3.1. Study Area Justification

This study was conducted at King Mongkut’s Institute of Technology Ladkrabang (KMITL) and its surrounding neighbourhoods, representing a suburban university campus within Bangkok, Thailand. Suburban campuses like KMITL provide a valuable context for evaluating Active Mobility (AM) promotion due to their diverse populations of daily commuters—including students, staff, and local residents—and the typical gaps in pedestrian and cycling infrastructure.
KMITL was specifically selected as a representative microcosm of Thailand’s broader urban mobility challenges, particularly in middle-income countries experiencing rapid urbanization and increasing reliance on motorized transport. Despite the campus’s compact and walkable layout, 44% of users still rely on motorcycles, reflecting the country’s strong motorization trend (Boon-or & Limpasenee, 2020). Additionally, 73% of users live within a 3 km radius, making the setting highly suitable for targeted AM interventions. This context aligns with international trends in campus-based AM research (Cervero et al., 2009), offering a scalable model for promoting sustainable transport behaviours in suburban and educational environments across Thailand.

3.2. Research Design

A mixed-methods approach was adopted to identify key AM measures and estimate the public’s willingness to pay (WTP) for them. This design comprised three sequential stages:

3.2.1. Measure Selection Process

To ensure the relevance of measures selected for economic appraisal, the study combined qualitative and quantitative stages: Qualitative Phase: SWOT analyses of walking and cycling at KMITL were conducted using 24 in-depth interviews with students, staff, and local road users (Meesit et al., 2023).
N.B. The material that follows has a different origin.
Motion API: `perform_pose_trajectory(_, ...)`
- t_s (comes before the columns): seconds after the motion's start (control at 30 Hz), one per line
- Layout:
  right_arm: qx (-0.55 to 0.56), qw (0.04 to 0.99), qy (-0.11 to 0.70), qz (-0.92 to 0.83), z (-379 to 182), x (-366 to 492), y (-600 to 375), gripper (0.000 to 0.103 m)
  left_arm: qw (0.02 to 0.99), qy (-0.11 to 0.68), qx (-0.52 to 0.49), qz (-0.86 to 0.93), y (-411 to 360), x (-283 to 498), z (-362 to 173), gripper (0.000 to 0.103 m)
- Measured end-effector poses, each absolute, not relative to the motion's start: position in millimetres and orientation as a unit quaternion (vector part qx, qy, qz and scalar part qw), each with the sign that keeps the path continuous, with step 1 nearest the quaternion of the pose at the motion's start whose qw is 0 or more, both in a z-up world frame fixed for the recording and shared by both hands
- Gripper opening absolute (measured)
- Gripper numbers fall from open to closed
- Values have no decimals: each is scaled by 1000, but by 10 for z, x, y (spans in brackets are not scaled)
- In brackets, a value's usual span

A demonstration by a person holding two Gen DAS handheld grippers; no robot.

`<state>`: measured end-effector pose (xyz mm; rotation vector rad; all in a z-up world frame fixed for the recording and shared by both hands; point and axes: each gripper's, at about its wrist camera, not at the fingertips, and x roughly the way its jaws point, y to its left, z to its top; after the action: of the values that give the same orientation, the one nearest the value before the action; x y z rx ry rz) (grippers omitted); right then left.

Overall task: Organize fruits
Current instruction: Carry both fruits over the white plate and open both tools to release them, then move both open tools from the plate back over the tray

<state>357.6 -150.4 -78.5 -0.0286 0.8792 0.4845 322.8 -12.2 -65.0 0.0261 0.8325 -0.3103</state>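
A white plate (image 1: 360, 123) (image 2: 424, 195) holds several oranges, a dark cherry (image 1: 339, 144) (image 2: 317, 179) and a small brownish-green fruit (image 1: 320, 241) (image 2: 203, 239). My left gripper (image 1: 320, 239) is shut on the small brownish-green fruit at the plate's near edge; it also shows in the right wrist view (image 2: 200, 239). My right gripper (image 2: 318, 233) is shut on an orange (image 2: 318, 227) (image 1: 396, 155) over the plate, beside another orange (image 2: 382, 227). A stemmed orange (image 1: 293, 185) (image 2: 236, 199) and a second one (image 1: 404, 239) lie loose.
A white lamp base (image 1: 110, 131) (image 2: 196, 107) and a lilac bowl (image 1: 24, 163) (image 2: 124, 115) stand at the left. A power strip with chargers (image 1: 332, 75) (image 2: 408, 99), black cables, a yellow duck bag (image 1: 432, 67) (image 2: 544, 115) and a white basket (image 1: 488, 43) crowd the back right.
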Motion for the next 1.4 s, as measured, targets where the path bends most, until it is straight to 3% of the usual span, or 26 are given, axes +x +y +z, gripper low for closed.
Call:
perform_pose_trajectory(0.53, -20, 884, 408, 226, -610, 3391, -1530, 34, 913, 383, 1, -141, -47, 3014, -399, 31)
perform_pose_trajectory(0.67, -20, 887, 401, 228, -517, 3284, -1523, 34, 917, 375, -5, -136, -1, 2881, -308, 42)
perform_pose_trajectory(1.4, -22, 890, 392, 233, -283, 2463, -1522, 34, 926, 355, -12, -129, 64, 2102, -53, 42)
This provided rich contextual understanding of AM barriers and priorities. Pilot Survey: A pilot survey with 36 participants was conducted to test the WTP survey instrument. Respondents evaluated six AM-related measures identified from the qualitative stage including development of public transport connections, architectural improvements to pedestrian and bicycle paths, installation of resting areas, enhancements to pedestrian crossings, motorcycle barriers on sidewalks, and security improvements (e.g., lighting, CCTV)
Results from the pilot indicated that three measures emerged as highest-priority interventions based on initial WTP values and qualitative feedback: Development of public transport systems integrated with AM (to improve multimodal connectivity, especially where walkable/bikeable trips alone may be impractical in suburban settings); Architectural improvements of footpaths and bicycle lanes; and A combined package of public transport connectivity with enhanced security features. Note that while public transport itself is not strictly AM, it functions as a complementary mode by supporting “first-mile/last-mile” walking and cycling trips (Pucher & Buehler, 2010; WHO HEAT Guidance, 2021).

3.2.2. Survey Instrument

The final survey employed a double-bounded dichotomous choice format using the Contingent Valuation Method (CVM). Respondents were asked whether they would be willing to pay a stated amount for each measure; based on their answer, they were presented with a higher or lower follow-up bid to estimate their maximum WTP. This approach is widely recommended in environmental and transport valuation studies to reduce bias and increase estimate precision (Bateman et al., 2002). The Contingent Valuation Method (CVM) is a survey-based economic technique used to determine individuals’ WTP for non-market goods by presenting respondents with hypothetical scenarios. In this study, each scenario described specific AM infrastructure improvements, and participants were asked whether they would pay a proposed amount for their implementation.
A double-bounded dichotomous choice format was used to enhance precision and reduce starting point bias. Respondents were first given an initial bid amount and asked for a yes/no response. Depending on their answer, they were subsequently presented with a higher or lower follow-up bid to approximate their maximum WTP (Bateman et al., 2002; Hanemann, 1994).
The underlying utility framework assumes that a respondent will accept a bid B if their perceived utility of the improved AM infrastructure with payment exceeds that of the status quo:
U(Improvement with Payment) ≥ U(Status Quo without Payment)
The probability of accepting a given bid amount can be modeled as:
P(Yes) = 1 / (1 + exp(-(α + βB + γX)))
where:
  • P(Yes) = Probability of a respondent accepting the bid
  • α = Constant term
  • β = Coefficient of the bid amount (expected to be negative)
  • B = Bid amount presented to respondent
  • γ = Vector of coefficients for explanatory variables
  • X = Vector of respondent characteristics (e.g., income, gender, travel behavior)
By analyzing the responses using binary logistic regression, the study estimates how bid amounts and respondent characteristics influence the likelihood of WTP.

3.2.3. Sampling

Given a total study population of approximately 27,357 individuals (including 24,909 students and 2,448 staff at KMITL as of 2020), a sample size of 400 respondents was calculated using Yamane’s formula (1967) with a 5% margin of error. The sample was stratified to ensure representation across key groups: students, academic staff, non-academic employees, and local business operators.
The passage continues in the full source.